The knock-on effects to not just the economy but the country are hard to imagine, Myers added: “You lose a future where we have healthier people.”
‘Everyone should care about these cuts’
While a federal judge has temporarily paused the funding cuts, the threat comes at a vulnerable time for the Bay Area’s economy. Nonprofits, another cornerstone of the region’s workforce, are already in the crosshairs of a series of executive orders.
Meanwhile, Bay Area business has struggled to recover from the pandemic, with round after round of tech layoffs and restaurant closures.
Amid the turmoil, the education and healthcare sectors have been rare “green shoots” in the economy, continuing to flourish despite the inclement conditions, according to Abby Raisz, research director of the Bay Area Council Economic Institute.

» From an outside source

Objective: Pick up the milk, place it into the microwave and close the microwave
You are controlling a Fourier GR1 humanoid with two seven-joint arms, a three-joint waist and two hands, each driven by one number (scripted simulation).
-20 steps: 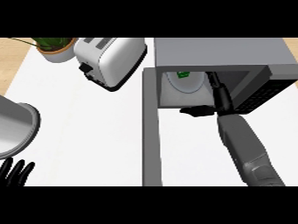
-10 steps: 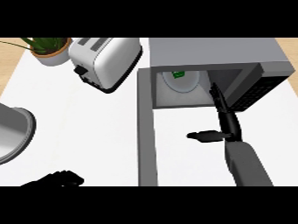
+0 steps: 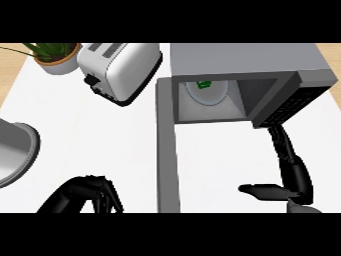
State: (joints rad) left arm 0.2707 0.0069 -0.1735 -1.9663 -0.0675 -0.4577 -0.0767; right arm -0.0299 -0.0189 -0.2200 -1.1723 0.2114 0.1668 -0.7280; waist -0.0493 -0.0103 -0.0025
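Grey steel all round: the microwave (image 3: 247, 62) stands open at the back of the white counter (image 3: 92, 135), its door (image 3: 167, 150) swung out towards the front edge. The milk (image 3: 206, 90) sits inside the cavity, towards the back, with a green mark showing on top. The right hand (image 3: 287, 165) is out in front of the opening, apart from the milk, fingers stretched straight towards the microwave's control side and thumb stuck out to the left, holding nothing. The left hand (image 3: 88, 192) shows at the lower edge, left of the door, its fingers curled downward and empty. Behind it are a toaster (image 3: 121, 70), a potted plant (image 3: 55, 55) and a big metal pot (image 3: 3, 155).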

“Biotech, life sciences — these have been real bright spots of our economy,” said Raisz. “We’re definitely seeing a lot of growth in those sectors, and we want to encourage that growth to continue.”
If the sector stagnates, or reverses course, it could have serious implications for the local workforce. UCSF is San Francisco’s second-largest employer, with a staff north of 29,000, representing more than 5% of all city employment.
‘Every bit of scientific progress that’s federally funded impacts every person, every community.’
Heather Pierce, Association of American Medical Colleges
Ted Egan, San Francisco’s chief economist, said that if funding cuts force layoffs at UCSF or other major universities, “that would have ripple effects that would hurt the entire economy.”
The NIH funding is “a very big part, not just of California’s sort of economic accounting, but it’s an ingredient to California’s competitiveness,” he said. “You don’t have innovation unless you have people first working on research to produce new ideas.”
Heather Pierce, a senior director at the Association of American Medical Colleges, warned that NIH funding cuts would stop crucial research in its tracks.
“Every bit of scientific progress that’s federally funded impacts every person, every community,” Pierce said. “Everyone should care about these cuts.”